On Mon, Jun 04 2018, Tom Herbert wrote:

>>
>> Maybe a useful way forward would be for you to write documentation for
>> the rhashtable_walk_peek() interface which correctly describes what it
>> does and how it is used.  Given that, I can implement that interface
>> with the stability improvements that I'm working on.
>>
>
> Here's how it's documented currently:
>
> "rhashtable_walk_peek - Return the next object but don't advance the iterator"
>
> I don't see what is incorrect about that.

rhashtable_walk_next is documented:

 * rhashtable_walk_next - Return the next object and advance the iterator

So it seems reasonable to assume that you get the same object, no matter
which one you call.  Yet this is not (necessarily) the case.


>                                           Peek returns the next object
> in the walk, however does not move the iterator past that object, so
> sucessive calls to peek return the same object. In other words it's a
> way to inspect the next object but not "consume" it. This is what is
> needed when netlink returns in the middle of a walk.

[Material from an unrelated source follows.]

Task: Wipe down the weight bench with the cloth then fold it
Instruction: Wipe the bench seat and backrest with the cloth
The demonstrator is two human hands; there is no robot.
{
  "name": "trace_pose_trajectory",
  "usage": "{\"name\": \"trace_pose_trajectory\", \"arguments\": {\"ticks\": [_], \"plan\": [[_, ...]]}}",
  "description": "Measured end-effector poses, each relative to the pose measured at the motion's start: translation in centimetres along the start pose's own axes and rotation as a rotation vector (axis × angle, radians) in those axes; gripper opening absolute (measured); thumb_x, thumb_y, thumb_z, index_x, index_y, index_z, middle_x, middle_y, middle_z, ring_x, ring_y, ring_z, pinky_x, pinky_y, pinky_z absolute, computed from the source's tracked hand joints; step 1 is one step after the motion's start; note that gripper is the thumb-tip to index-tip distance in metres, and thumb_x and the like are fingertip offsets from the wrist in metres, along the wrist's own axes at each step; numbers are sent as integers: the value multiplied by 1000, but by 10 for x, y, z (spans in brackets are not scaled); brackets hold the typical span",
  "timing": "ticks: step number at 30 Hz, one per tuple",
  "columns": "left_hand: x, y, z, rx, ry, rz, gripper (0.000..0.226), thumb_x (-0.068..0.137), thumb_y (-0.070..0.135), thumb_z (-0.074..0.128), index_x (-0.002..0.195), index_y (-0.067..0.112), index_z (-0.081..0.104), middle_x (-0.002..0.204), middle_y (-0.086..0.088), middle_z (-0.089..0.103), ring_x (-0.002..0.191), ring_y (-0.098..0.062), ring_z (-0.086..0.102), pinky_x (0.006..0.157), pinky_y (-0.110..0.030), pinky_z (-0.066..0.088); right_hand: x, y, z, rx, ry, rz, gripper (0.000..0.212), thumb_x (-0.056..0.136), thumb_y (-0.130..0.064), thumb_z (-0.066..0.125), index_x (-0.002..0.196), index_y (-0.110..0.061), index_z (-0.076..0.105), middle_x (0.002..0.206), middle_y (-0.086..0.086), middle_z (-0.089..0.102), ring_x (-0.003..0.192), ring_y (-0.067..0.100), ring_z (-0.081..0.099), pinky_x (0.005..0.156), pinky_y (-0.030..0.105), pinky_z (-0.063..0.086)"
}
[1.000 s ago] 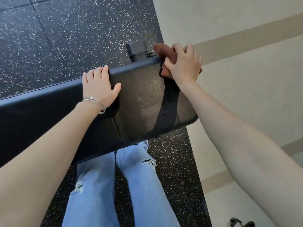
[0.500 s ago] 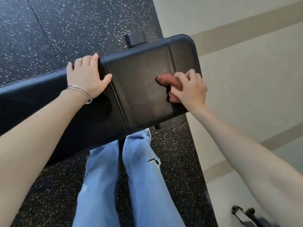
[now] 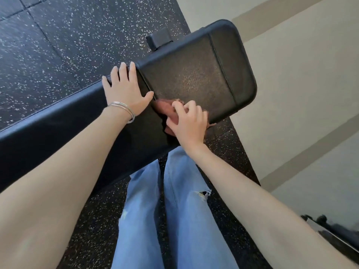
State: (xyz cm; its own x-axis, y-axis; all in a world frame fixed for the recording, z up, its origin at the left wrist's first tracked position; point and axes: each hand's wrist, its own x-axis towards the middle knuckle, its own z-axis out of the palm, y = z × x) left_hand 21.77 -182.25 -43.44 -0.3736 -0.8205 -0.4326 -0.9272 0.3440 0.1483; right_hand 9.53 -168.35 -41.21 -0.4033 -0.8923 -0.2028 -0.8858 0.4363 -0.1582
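**Inspector:** Count, please.

**Recorder:** One desk (image 3: 194,74), a black padded weight bench. One cloth (image 3: 164,110). Two grips. Two legs in blue jeans (image 3: 139,210) below the right grip (image 3: 187,123).

**Inspector:** State of each grip?

**Recorder:** The right grip is curled round the cloth and holds it against the desk top. The left grip (image 3: 124,92) lies flat just beside it with its fingers straight, reaching to the desk's far edge.

**Inspector:** Appearance of the cloth?

**Recorder:** Reddish-brown and bunched. It sits under the right grip on the seam between two pads. The pad beyond the grip is textured, with a rounded end.

**Inspector:** Anything obscured?

**Recorder:** The right grip covers most of the cloth, so its edges are unclear. The number of thin silver bangles (image 3: 124,111) on the left wrist is uncertain. The desk runs out of view past the left grip. A dark object (image 3: 330,230) well behind the right grip is cut off and blurred.
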Motion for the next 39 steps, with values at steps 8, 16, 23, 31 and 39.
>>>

The last object
> retrieved from the table may not have been processed completely, so it
> needs to be the first one processed on the next invocation to netlink.

I completely agree with this last sentence.
We typically need to process the last object retrieved.  This could also
be described as the previously retrieved object.
So rhashtable_walk_last() and rhashtable_walk_prev() might both be
suitable names, though each is open to misinterpretation.
I fail to see how the "last object retrieved" could be the same as
"the next object" which rhashtable_walk_peek claims to return.
  
>
> This is also easily distinguishable from
>
> "rhashtable_walk_next - Return the next object and advance the iterator"
>
> Where the only difference is that peek and walk is that, walk advances
> the iterator and peek does not. Hence why "peek" is a descriptive name
> for what is happening.

Maybe if we step back and go for a totally different API.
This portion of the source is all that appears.